D’abord programmée au Festival des petites formes de Tropiques Atrium, en Martinique, la pièce de théâtre Les Revenants de l’impossible amour, de l’auteur haïtien BOLIVAR, achève sa tournée avec le Cedac en Guadeloupe, ce dimanche 3 avril. Entretien avec l’auteur.
Votre pièce, Les Revenants de l’impossible amour se déroule dans un cimetière. Ce n’est pas banal ?
BOLIVAR : Non. Mais, c’est peut-être un parti pris de dire que le cimetière c’est le lieu idéal pour parler de ces choses.
Pourquoi ?
Parce que l’amour nous renvoie à notre fragilité, à certaines interrogations : Qu’est-ce qu’aimer ? Quand on aime, jusqu’où est-on prêt à aller en termes de sacrifice ? Est-ce qu’aimer, ce n’est pas réduire l’autre à soi ? Le cimetière est le lieu où toutes les questions sont résolues. Le cimetière est aussi le lieu d’où tout repart. La mort n’est pas la fin : c’est la régénération. C’est pour cela que l’action se déroule dans un cimetière.
Les Revenants de l’impossible amour est une pièce inspirée de la culture Guédé, l’esprit de la mort qui se manifeste les 1er et 2 novembre. Paradoxalement, les Guédé sont des esprits qui aiment faire la fête, tenir des propos grivois, parler de sexualité avec des mots crus. Leur message est simple : il faut profiter de ce moment où nous avons la chance d’être en vie parce qu’après, il est trop tard.

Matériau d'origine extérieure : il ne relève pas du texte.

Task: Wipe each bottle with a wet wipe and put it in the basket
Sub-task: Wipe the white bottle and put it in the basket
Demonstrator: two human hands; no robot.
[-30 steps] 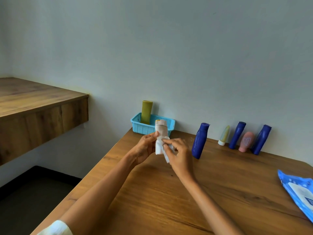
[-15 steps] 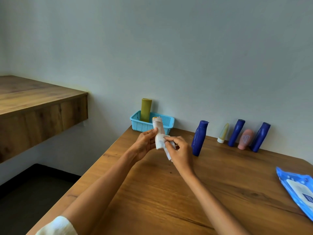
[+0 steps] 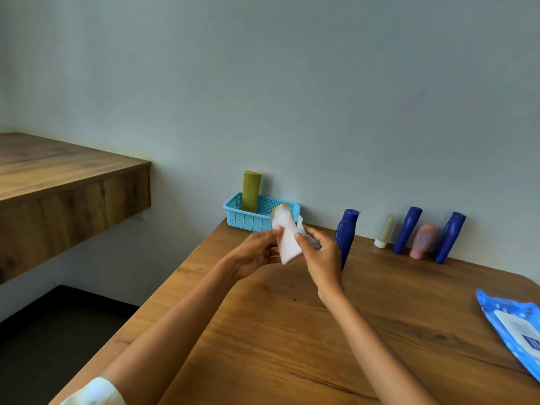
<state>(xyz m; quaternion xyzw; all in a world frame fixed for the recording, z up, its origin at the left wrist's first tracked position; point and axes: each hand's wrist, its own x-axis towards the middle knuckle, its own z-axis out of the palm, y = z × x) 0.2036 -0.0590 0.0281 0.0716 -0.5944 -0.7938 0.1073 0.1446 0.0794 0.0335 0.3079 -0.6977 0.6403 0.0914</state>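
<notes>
My left hand (image 3: 257, 252) holds the white bottle (image 3: 285, 235) up. My right hand (image 3: 321, 252) holds the wipe (image 3: 304, 230) on it, near the basket (image 3: 248, 219).

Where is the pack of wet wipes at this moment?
In the head view the pack of wet wipes lies flat on the wooden table at the far right edge of the picture, nearer than the blue bottles.

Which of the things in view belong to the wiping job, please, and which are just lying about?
Job:
white bottle, held by left hand
wet wipe, in right hand
blue basket holding olive bottle
blue bottles
pale tube
pink bottle
wipes packet

Lying about:
wooden shelf
</notes>
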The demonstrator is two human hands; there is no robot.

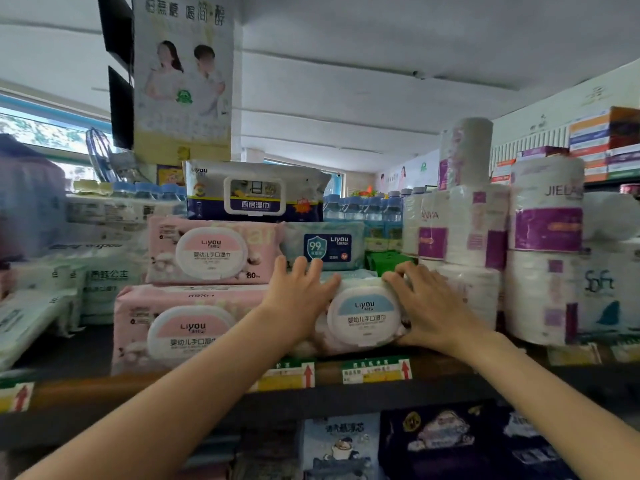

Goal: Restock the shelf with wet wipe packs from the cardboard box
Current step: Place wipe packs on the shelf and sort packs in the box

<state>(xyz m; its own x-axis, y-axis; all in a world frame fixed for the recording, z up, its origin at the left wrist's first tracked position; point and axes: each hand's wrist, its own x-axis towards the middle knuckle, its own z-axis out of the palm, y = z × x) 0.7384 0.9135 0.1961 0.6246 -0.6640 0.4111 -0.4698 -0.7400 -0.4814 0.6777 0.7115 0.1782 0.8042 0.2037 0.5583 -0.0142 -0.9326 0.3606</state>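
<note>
Wet wipe pack with blue lid (363,315) lies on the shelf (450,379), near the front edge, between both hands. Left hand (298,299) rests on its left end w/ fingers straight and spread, palm down. Right hand (429,306) holds the right end, fingers curled over the top edge, thumb under the lid side. Both forearms reach up from below. Pink packs (183,327) touch it on the left; paper rolls (540,292) stand just beside on the right, so there is little room sideways. Price labels (375,370) hang on the shelf front.
</note>
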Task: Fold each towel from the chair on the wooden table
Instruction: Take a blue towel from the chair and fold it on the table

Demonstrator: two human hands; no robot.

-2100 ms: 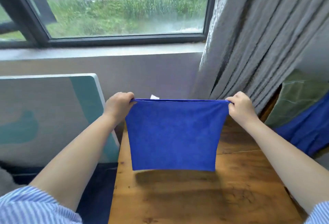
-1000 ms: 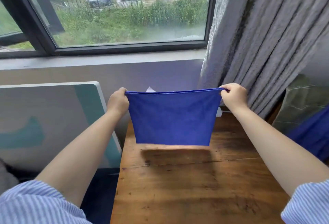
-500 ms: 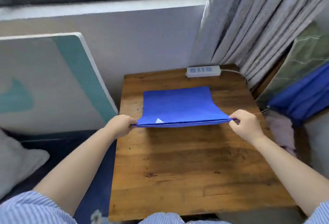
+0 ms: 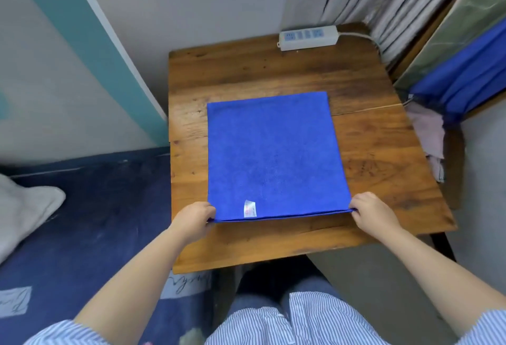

Bien qu’inspiré du culte vaudou, votre texte, primé en 2017 par Textes en paroles, effectue un retour aux sources en Guadeloupe avec la tournée organisée par le Cedac dans les communes ?
Oui. J’ai écrit les premiers mots de cette pièce en Guadeloupe : je participais à l’époque au Congrès des écrivains de la Caraïbe. D’ailleurs, à l’origine, le texte s’intitulait Fauves des basfonds, en référence au corps à corps entre un homme et une femme. La première mise en lecture du texte s’est aussi déroulée en Guadeloupe, en 2018, au Mémorial Acte.
Vous êtes aujourd’hui basé en Martinique, mais que vous inspire la situation en Haïti ?
Haïti est un pays en gestation depuis 1986 : il y a quelque chose qui prend forme, du moins, je l’espère ! C’est une bataille pour la démocratie. Aujourd’hui, il y a des retours en arrière qui ne sont plus permis, comme les coups d’Etat militaires. Mais, il ne faut jamais désespérer des gens et particulièrement de la jeunesse. Sur les réseaux sociaux, les jeunes Haïtiens utilisent le créole. C’est fondamental : cela signifie que les Haïtiens sont de plus en plus nombreux à s’ancrer dans le réel à partir d’un langage qu’ils comprennent, qu’ils maîtrisent. A partir du moment où la barrière de la langue ne se pose plus, tout le monde est capable de décrypter une réalité. Cette masse critique de jeunes ne permettra plus de continuer à fonctionner comme par le passé, ni comme aujourd’hui. Je reste optimiste !
Quelle est votre prochaine actualité ?
J’écris. Des poèmes, des pièces de théâtre. Depuis des années, je me suis lancé dans l’écriture d’un texte en créole haïtien qui m’habite vraiment. D’un point de vue plus général, avec l’association Balisaille que nous avons créée, nous préparons un festival de poésie pour le mois de mai.